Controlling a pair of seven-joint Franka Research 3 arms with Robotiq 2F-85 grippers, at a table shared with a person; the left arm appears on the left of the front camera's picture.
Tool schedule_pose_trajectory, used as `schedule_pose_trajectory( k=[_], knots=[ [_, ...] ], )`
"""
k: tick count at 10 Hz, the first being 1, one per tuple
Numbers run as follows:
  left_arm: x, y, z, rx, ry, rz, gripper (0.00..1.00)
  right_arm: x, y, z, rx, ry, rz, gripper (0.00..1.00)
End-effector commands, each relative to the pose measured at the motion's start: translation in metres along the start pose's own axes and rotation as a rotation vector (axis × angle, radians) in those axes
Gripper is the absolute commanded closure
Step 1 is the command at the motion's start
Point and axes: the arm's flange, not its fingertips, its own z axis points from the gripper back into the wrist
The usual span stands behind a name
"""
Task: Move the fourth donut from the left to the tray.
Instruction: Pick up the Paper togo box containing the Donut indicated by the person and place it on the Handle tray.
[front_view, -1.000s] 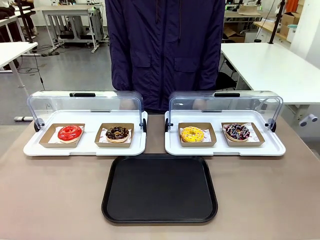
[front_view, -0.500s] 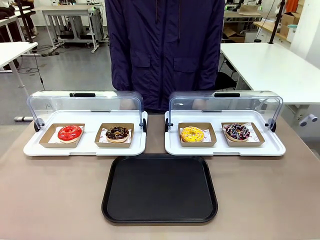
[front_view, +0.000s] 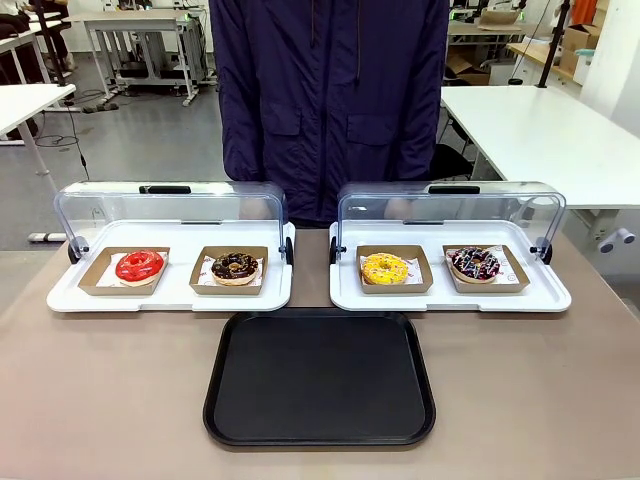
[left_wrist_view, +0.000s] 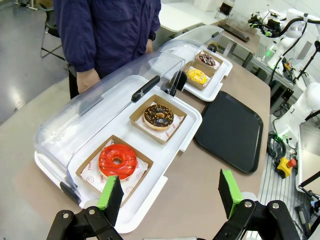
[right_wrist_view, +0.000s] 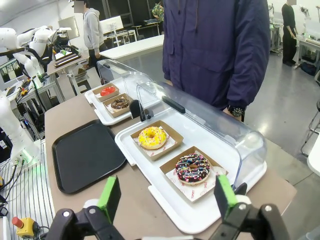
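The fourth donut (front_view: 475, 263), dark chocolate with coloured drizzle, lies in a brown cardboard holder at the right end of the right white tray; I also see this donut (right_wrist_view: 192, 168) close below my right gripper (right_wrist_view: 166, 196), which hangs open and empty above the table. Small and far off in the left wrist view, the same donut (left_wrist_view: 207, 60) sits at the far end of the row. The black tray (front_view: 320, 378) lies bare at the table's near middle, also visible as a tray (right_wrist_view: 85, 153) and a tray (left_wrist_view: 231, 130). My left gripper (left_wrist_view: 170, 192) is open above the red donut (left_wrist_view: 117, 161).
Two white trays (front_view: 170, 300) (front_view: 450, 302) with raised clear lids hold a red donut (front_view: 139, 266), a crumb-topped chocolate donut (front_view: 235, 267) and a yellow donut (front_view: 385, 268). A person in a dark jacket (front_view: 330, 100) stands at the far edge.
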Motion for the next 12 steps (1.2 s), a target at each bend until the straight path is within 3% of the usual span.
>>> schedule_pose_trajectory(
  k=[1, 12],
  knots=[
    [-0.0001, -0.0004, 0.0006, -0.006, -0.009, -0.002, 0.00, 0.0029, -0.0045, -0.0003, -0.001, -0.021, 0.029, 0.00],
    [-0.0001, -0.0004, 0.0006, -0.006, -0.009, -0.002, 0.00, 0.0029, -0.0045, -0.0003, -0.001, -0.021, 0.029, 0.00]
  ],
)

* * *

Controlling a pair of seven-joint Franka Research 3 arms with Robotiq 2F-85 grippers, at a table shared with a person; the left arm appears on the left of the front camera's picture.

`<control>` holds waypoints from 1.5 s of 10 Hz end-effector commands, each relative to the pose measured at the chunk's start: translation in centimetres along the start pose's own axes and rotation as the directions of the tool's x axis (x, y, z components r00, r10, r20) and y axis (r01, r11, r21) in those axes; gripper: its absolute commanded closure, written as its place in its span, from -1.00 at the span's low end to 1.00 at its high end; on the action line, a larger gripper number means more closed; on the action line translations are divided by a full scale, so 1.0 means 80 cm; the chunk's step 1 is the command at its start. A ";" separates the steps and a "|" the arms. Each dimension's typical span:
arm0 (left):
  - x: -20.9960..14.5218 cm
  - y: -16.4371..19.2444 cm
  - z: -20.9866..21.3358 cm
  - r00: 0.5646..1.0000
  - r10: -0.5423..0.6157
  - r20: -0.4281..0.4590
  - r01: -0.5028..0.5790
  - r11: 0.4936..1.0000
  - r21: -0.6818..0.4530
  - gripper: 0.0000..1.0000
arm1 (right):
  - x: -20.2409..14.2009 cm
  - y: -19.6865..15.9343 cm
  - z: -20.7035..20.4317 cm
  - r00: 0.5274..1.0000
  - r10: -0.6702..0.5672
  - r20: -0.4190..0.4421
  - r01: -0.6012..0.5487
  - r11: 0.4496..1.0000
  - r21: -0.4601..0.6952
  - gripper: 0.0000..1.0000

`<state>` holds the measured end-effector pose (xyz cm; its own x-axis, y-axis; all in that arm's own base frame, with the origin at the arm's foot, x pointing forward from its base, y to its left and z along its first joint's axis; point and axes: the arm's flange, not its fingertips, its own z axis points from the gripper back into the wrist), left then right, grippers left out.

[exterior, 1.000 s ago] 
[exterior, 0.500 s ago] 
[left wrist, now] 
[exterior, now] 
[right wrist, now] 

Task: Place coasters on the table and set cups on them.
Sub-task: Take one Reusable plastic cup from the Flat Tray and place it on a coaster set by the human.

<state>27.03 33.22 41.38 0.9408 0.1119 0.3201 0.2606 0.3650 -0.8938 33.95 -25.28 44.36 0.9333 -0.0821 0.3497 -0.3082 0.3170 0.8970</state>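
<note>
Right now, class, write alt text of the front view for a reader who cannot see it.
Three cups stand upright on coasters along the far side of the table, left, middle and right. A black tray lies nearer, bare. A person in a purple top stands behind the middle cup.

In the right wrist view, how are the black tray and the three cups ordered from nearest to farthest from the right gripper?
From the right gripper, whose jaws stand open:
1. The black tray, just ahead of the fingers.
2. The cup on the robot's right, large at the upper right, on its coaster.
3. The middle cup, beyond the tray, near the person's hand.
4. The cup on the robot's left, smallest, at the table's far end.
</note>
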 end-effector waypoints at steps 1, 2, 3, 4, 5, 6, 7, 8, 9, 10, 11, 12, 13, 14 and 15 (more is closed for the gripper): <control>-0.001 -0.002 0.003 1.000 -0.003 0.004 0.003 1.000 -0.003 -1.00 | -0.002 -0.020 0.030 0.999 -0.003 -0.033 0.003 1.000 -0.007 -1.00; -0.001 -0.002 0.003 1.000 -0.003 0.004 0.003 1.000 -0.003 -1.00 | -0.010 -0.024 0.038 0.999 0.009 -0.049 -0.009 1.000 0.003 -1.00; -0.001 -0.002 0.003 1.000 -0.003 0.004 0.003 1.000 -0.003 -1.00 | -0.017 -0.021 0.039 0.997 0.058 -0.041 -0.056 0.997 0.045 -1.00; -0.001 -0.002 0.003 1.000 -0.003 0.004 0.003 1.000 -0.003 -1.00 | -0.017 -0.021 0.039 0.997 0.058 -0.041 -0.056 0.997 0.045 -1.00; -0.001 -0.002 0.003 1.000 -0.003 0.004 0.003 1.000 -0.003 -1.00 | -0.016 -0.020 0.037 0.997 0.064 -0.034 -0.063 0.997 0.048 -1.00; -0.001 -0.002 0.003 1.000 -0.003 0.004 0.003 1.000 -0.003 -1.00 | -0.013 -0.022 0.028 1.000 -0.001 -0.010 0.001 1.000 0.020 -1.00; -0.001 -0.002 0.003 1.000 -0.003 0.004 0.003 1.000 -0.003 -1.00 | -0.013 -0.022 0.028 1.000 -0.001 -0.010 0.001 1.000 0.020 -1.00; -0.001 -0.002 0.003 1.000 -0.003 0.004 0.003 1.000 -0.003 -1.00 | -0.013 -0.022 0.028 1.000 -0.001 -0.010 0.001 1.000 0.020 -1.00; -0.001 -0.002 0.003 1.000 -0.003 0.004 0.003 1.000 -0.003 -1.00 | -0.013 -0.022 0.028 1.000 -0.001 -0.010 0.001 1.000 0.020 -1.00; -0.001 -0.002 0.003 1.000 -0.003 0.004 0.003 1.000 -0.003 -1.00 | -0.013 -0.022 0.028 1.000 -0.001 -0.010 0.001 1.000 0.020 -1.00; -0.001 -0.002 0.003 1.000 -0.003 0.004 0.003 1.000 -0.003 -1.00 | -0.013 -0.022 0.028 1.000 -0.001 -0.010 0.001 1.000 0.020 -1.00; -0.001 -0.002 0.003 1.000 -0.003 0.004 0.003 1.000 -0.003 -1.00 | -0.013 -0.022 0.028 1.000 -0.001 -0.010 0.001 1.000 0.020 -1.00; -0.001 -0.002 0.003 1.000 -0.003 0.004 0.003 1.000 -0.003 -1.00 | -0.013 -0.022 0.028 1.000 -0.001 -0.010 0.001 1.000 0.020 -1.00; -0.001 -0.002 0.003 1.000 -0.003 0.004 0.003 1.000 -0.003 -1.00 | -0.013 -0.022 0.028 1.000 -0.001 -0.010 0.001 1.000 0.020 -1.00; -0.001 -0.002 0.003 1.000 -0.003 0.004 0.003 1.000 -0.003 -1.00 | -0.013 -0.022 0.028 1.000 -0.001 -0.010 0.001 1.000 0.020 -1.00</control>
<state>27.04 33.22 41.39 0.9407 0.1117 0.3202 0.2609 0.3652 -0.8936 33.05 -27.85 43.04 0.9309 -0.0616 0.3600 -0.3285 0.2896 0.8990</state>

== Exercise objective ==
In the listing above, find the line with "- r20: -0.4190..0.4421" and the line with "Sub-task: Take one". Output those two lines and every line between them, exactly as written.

== Solution to the exercise ==
  - r20: -0.4190..0.4421
  - r01: -0.6012..0.5487
  - r11: 0.4496..1.0000
  - r21: -0.4601..0.6952
  - gripper: 0.0000..1.0000

`<state>` holds the measured end-effector pose (xyz cm; its own x-axis, y-axis; all in that arm's own base frame, with the origin at the arm's foot, x pointing forward from its base, y to its left and z along its first joint's axis; point and axes: the arm's flange, not its fingertips, its own z axis points from the gripper back into the wrist), left then right, grippers left out.

[exterior, 1.000 s ago] 
[exterior, 0.500 s ago] 
[left wrist, now] 
[exterior, now] 
[right wrist, now] 

Task: Place coasters on the table and set cups on them.
Sub-task: Take one Reusable plastic cup from the Flat Tray and place it on a coaster set by the human.

There's no more to the answer.